Among the records below, find the line that has "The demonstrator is"; from there, give the lines again exactly, and stop after the line that has "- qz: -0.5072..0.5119".

Dataset records
:::
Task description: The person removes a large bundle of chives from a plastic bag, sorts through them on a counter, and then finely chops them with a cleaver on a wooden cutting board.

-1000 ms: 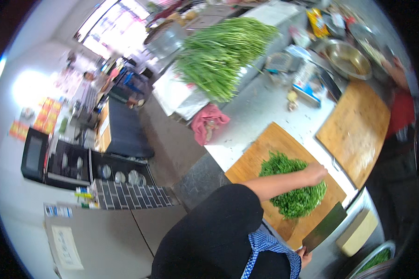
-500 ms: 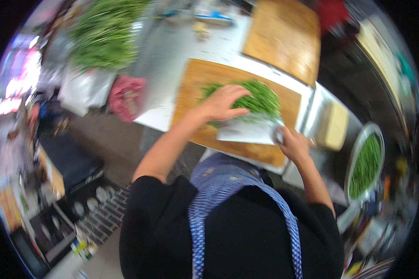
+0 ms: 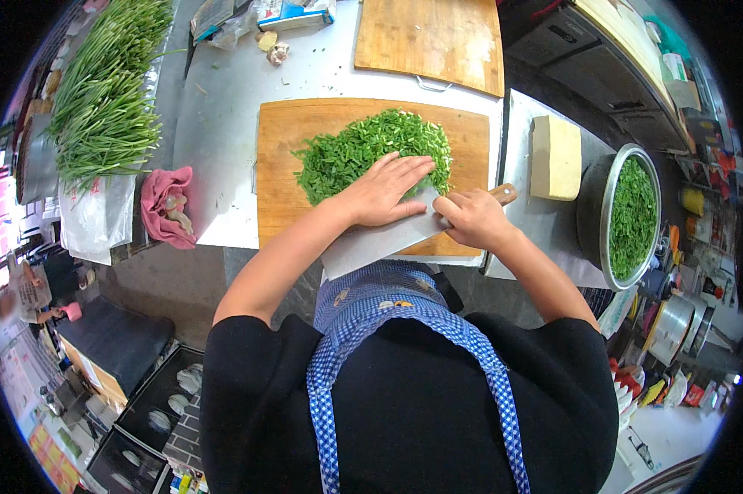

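Chopped green chives (image 3: 347, 156) lie in a heap on a wooden cutting board (image 3: 281, 222). My left hand (image 3: 385, 189) rests on the near side of the heap, fingers stretched out, its palm side over the cleaver's blade. My right hand (image 3: 474, 218) is closed around the cleaver (image 3: 371, 244) where blade meets handle. The wooden handle end sticks out beyond that hand to the upper right. The wide blade lies tilted low along the heap's near side, its far end past the board's near edge, by my blue checked apron (image 3: 371, 292).
Uncut chives (image 3: 108, 99) are piled at the far left, above a white plastic bag (image 3: 100, 218) and a pink cloth (image 3: 164, 206). A second board (image 3: 429, 45) lies behind. At the right stand a pale yellow block (image 3: 555, 156) and a metal bowl (image 3: 605, 263) of chopped chives.
The view has shifted and sharpened. The cleaver blade has swung toward me, its end now pointing lower left past the board's edge. My left hand has flattened against chives and blade.
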### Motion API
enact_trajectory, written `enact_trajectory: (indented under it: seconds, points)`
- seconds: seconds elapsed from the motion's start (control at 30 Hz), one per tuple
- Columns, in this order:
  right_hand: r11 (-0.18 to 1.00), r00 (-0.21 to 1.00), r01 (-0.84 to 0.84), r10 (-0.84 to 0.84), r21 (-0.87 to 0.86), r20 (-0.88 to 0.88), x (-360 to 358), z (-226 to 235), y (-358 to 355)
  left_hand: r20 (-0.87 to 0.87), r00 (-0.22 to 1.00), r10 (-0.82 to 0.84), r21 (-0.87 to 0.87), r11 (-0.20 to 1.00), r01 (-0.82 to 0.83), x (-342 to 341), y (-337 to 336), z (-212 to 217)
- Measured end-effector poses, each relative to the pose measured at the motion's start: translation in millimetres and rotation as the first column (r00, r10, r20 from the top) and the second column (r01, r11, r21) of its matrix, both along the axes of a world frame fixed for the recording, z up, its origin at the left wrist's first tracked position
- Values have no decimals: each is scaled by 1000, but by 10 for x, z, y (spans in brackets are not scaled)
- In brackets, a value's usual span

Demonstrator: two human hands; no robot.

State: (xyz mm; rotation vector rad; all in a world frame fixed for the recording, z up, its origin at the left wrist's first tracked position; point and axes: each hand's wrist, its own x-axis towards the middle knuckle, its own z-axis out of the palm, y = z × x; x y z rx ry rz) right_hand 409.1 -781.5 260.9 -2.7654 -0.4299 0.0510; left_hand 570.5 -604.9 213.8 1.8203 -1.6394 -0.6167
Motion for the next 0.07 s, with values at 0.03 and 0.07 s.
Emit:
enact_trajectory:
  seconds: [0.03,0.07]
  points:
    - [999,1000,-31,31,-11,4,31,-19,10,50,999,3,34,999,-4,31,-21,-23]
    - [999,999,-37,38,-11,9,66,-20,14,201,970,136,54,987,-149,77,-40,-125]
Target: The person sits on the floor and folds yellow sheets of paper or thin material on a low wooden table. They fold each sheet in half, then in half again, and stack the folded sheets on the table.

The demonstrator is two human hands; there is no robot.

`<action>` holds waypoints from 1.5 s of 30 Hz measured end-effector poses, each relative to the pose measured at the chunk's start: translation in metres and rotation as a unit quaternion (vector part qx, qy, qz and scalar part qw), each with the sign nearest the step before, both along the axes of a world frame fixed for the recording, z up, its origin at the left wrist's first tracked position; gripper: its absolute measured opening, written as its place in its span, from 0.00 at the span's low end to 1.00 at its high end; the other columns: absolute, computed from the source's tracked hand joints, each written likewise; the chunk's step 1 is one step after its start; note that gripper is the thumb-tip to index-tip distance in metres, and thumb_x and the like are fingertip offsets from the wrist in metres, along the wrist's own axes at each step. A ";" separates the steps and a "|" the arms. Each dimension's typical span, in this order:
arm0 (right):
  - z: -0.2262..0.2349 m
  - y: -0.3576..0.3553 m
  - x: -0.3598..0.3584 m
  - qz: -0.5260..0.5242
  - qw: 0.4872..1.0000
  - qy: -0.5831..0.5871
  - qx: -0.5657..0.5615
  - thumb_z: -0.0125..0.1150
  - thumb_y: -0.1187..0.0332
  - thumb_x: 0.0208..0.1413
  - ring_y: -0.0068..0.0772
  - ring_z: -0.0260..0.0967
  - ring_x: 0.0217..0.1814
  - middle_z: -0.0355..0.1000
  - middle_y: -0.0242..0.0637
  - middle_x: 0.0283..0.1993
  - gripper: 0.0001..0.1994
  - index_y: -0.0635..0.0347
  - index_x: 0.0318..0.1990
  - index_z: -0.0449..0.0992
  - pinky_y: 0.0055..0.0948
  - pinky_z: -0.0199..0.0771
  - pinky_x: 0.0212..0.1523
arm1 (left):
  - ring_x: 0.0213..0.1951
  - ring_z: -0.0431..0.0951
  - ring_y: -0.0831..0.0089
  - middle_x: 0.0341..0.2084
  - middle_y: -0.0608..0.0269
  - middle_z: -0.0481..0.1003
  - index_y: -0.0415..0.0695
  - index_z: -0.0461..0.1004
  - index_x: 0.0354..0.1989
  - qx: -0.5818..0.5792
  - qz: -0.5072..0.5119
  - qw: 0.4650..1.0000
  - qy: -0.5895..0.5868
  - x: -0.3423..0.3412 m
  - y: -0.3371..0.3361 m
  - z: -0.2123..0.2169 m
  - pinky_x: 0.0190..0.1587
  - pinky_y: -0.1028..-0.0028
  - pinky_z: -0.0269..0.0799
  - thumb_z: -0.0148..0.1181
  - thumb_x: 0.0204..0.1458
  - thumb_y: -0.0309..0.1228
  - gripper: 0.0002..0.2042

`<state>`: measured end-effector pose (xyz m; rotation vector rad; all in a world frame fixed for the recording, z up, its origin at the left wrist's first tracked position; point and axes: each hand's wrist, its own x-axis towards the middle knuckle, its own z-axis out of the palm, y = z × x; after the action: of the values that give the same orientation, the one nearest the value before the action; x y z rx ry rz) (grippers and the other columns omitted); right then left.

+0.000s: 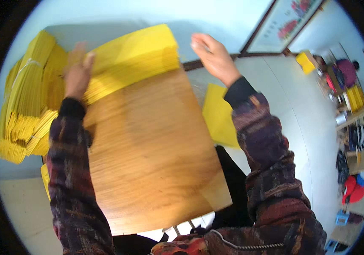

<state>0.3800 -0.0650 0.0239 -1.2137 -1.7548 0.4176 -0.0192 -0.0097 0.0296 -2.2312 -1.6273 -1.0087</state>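
A thick stack of yellow paper pieces (pixel 133 51) lies fanned along the far edge of the wooden table (pixel 148 148); whether they are sheets or envelopes is unclear. At the stack's left end is my left hand (pixel 78 74), slightly blurred, with fingers stretched upward and thumb apart. My right hand (pixel 217 59) hovers beyond the stack's right end, apart from it. Its fingers are loosely bent and nothing shows in them. Left of my left hand stand tall bundles of the same yellow paper (pixel 29 93), tied with a pale band (pixel 30 62).
A large yellow piece (pixel 219 117) is down beside the table's right edge. A pale wall (pixel 118 12) rises behind the table. Along the far right stand shelves (pixel 358 114) with clothing, boxes and a red item (pixel 354 189). A framed flower picture (pixel 282 25) leans into view.
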 end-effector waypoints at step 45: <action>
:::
§ **COMPLETED EXERCISE**
The demonstrator is two human hands; there is no robot.

`<action>` holds waypoints from 1.5 s of 30 Hz measured end-effector poses, each relative to the pose measured at the chunk's start: translation in metres and rotation as a unit quaternion (vector part qx, qy, qz and scalar part qw), each with the sign nearest the step before, both along the axes of a world frame fixed for the recording, z up, its origin at the left wrist's first tracked position; gripper: its absolute measured opening, written as its place in its span, from 0.00 at the span's low end to 1.00 at its high end; the other columns: absolute, computed from the source's tracked hand joints, each written likewise; the chunk's step 1 is one step after its start; note that gripper is the thumb-tip to index-tip distance in metres, and thumb_x and the like are fingertip offsets from the wrist in metres, along the wrist's own axes at each step. A ";" separates the steps and a "|" the arms. Each dimension's typical span, in this order:
arm0 (right):
  - z: -0.2262..0.2349 m
  - y: -0.3576..0.3553 m
  - x: -0.3598..0.3584 m
  - qz: -0.5260..0.5242
  - qw: 0.4872..1.0000
  - qy: -0.5831..0.5871
  - qx: -0.5657..0.5615
  - thumb_z: -0.0125..0.1150
  - thumb_y: -0.1187..0.0332
  - thumb_x: 0.0208..0.1413
  - ring_y: -0.0068..0.0772
  - ring_z: -0.0260..0.0967
  - ring_x: 0.0217..0.1814
  - middle_z: -0.0355..0.1000
  - middle_y: -0.0242..0.0637
  - middle_x: 0.0283..0.1993
  - gripper: 0.0001..0.1994
  - index_y: -0.0635..0.0347
  - index_x: 0.0318..0.1990
  - index_z: -0.0449..0.0992
  - pinky_y: 0.0055..0.0948
  - pinky_z: -0.0199..0.0771
  - pinky_x: 0.0212..0.1523
arm1 (left):
  - ring_x: 0.0213..0.1951
  - ring_z: -0.0431..0.0951
  - ring_y: -0.0831..0.0089
  - middle_x: 0.0341..0.2084
  - middle_y: -0.0608..0.0269
  - middle_z: -0.0481..0.1003
  - index_y: -0.0415..0.0695
  - index_z: -0.0461..0.1004
  - index_x: 0.0354..0.1989
  - qx: -0.5818..0.5792
  - qz: -0.5072..0.5119

Nothing else remains to be done for this exercise.